85. Telegram From the Department of State to the Embassy in the Soviet Union1

10865. Subject: US Reply to Soviet Statement of December 23 on Middle East.2

1. Text of oral statement made on Jan 22 by Assistant Secretary Sisco to Soviet Ambassador Dobrynin follows. British, French, and Israeli Embassies provided with Sisco’s oral statement January 22 (septels). Jordanian Amb will be briefed Monday pm.

2. Begin text.

Oral reply to Soviet oral comment of December 23, 1969

The US Government has studied carefully the oral statement delivered by Ambassador Dobrynin to the Secretary of State on December 23, 1969.

As the Soviet Government is aware, the proposals we developed and suggested to Soviet representatives over a period of many weeks, most recently on October 28, 1969,3 were designed to provide a framework for Ambassador Jarring’s guidance with respect to the UAR-Israeli aspect of a settlement, to be paralleled by proposals for the Jordanian-Israeli aspect which we subsequently submitted in the Four Power talks in New York on December 18, 1969.4 The formulations of October 28, in the form of a proposed joint US–USSR working paper, drew upon elements of both the Soviet document of June 17, 1969 and the US document of July 15, 1969 and were intended to reflect common positions.5 As such, they represented a serious attempt on our part to meet both Soviet and US views on certain fundamental issues. We reject the Soviet allegation that our position as reflected in the proposed October 28 joint US–USSR working paper is one-sided. It is a fair and balanced document which meets the legitimate concerns of both sides.

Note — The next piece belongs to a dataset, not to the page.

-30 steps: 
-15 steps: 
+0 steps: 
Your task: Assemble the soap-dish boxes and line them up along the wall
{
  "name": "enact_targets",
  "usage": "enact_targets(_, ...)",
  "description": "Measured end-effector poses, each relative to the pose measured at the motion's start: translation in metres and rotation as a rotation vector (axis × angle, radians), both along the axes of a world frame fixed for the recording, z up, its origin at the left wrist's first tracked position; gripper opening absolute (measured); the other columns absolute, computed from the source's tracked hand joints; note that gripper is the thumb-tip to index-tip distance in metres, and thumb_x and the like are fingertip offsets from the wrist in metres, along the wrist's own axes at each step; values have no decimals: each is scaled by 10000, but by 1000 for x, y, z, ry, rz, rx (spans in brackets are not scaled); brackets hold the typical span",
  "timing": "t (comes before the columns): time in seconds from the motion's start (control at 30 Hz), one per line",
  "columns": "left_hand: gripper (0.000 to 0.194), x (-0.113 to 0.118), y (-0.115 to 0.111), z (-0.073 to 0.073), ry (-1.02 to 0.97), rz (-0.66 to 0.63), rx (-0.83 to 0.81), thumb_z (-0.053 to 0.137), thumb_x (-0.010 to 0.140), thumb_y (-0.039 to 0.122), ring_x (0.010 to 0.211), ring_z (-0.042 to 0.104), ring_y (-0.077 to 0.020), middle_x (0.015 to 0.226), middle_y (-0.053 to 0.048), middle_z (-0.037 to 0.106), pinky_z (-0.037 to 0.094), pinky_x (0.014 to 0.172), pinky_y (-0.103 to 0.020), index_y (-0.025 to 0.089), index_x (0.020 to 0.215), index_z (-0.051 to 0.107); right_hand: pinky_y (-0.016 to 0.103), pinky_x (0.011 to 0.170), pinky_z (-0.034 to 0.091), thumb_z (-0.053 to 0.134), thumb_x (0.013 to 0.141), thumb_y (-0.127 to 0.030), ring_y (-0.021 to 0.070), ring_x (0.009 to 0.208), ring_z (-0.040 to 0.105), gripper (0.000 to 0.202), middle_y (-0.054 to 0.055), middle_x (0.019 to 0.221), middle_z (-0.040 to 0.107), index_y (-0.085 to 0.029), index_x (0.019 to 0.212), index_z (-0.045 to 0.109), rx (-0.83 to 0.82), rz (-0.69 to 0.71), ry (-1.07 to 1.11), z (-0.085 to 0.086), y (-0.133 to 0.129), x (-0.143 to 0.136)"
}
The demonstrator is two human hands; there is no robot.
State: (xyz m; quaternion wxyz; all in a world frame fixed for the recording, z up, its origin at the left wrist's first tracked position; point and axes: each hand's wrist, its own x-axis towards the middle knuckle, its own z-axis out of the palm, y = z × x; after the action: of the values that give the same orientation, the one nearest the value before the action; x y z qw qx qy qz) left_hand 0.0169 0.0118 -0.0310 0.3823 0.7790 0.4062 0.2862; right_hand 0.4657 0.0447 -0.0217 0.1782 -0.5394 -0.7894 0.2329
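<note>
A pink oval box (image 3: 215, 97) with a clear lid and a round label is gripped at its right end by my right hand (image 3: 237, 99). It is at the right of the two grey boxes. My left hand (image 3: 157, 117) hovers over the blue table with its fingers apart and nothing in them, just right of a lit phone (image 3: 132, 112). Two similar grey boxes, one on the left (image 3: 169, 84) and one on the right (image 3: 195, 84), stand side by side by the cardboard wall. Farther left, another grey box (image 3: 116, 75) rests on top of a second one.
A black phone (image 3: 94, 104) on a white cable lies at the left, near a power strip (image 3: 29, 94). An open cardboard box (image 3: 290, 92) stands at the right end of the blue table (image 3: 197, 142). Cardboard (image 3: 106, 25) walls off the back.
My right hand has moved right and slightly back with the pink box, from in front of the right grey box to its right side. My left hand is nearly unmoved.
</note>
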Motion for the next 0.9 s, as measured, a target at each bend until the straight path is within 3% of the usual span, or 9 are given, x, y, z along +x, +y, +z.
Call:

There is need for negotiations between the parties to begin promptly under Jarring’s auspices. The October 28 and December 18 [Page 277] documents deal with the key issues of pace, withdrawal and negotiations to reach the agreement called for in the UN Security Council resolution of November 1967. These two documents provide an equitable framework which would enable Ambassador Jarring to convene the parties immediately and get on with his task of promoting the just and lasting peace called for by the Security Council resolution. In this connection, the Soviet contention that the US has now proposed to limit itself to “neutral formulas alone” is without foundation.

The Soviet oral response of December 23 and the position being taken by the Soviet representative in the Four Power talks on the Jordanian-Israeli aspect are not constructive, are delaying the prompt resumption of the Jarring mission and have raised doubt in this government as to the Soviet desire for a stable and durable peace in the Middle East. We see no significant difference between the present Soviet position and the position stated in the Soviet proposals of December 19686 and June 1969.

We do not believe it is useful to comment on every point in the Soviet response of December 23 since the US position and the reasons for it have been fully explained to Soviet representatives on many occasions in the past. We do wish, however, to draw to the attention of the Soviet Government the following:

We note that the Soviet Government no longer supports the provision for negotiations between the parties under Ambassador Jarring’s auspices according to the procedures the parties utilized at Rhodes in 1949. This retrogression in the Soviet position is particularly regrettable, since the formulation on this point contained in the October 28 wording was worked out jointly by Asst. Secy. Sisco and Ambassador Dobrynin following the understanding reached by Secretary of State Rogers and Foreign Minister Gromyko during their talks at the UN.7 Resolution 242 calls upon Ambassador Jarring to promote agreement. In the context of the resolution this clearly means agreement between the parties concerned which can only be achieved through a process of negotiations—a view which the Soviet Government indicated it shared in accepting on a contingent basis the Rhodes negotiating procedure in the proposed October 28 joint document.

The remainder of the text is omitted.